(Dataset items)
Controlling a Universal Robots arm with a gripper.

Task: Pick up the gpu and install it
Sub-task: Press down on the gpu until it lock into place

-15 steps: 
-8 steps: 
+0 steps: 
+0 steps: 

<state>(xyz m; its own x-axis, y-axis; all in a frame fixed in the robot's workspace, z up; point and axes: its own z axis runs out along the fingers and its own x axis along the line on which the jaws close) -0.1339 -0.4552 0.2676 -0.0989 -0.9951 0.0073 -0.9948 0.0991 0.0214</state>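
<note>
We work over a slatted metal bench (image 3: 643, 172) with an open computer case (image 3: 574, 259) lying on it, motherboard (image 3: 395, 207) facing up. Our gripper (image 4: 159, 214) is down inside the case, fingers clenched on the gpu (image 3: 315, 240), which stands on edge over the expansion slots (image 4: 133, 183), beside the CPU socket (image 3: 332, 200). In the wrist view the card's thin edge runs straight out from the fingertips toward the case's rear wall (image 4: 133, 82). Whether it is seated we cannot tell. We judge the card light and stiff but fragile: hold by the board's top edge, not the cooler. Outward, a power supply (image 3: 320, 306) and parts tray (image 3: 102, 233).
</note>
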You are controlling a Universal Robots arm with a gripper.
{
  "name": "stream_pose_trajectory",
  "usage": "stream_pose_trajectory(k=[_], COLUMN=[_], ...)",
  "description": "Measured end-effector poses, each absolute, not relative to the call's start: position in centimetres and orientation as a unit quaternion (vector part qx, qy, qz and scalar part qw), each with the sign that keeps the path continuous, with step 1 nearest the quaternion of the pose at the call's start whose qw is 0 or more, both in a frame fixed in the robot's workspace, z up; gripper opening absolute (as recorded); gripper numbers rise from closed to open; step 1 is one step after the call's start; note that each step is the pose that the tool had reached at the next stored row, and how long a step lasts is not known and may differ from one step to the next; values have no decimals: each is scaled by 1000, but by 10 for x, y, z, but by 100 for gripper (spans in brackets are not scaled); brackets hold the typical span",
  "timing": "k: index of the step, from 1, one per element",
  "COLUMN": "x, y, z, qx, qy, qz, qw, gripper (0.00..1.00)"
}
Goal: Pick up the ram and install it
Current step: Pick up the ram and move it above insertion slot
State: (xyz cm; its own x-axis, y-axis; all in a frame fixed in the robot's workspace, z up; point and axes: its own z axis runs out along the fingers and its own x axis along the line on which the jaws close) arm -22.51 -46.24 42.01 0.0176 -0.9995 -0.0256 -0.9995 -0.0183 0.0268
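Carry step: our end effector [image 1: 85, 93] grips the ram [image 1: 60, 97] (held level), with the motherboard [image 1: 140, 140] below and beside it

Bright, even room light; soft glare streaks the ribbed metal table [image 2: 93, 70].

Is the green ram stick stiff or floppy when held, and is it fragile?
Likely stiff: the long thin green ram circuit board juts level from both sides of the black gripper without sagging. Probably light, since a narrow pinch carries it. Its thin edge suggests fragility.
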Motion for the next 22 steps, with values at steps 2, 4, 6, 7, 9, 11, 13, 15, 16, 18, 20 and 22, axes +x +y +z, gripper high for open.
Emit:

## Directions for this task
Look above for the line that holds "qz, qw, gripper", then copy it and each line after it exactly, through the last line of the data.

## Finished task
  "COLUMN": "x, y, z, qx, qy, qz, qw, gripper (0.00..1.00)"
}
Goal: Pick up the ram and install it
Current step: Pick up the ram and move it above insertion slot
State: (xyz cm; its own x-axis, y-axis; all in a frame fixed in the robot's workspace, z up; point and axes: its own z axis runs out along the fingers and its own x axis along the line on which the jaws close) arm -22.51 -46.24 42.01 0.0176 -0.9995 -0.0256 -0.9995 -0.0183 0.0268
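Carry step: our end effector [image 1: 85, 93] grips the ram [image 1: 60, 97] (held level), with the motherboard [image 1: 140, 140] below and beside it

Bright, even room light; soft glare streaks the ribbed metal table [image 2: 93, 70].

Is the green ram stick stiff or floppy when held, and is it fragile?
Likely stiff: the long thin green ram circuit board juts level from both sides of the black gripper without sagging. Probably light, since a narrow pinch carries it. Its thin edge suggests fragility.
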Motion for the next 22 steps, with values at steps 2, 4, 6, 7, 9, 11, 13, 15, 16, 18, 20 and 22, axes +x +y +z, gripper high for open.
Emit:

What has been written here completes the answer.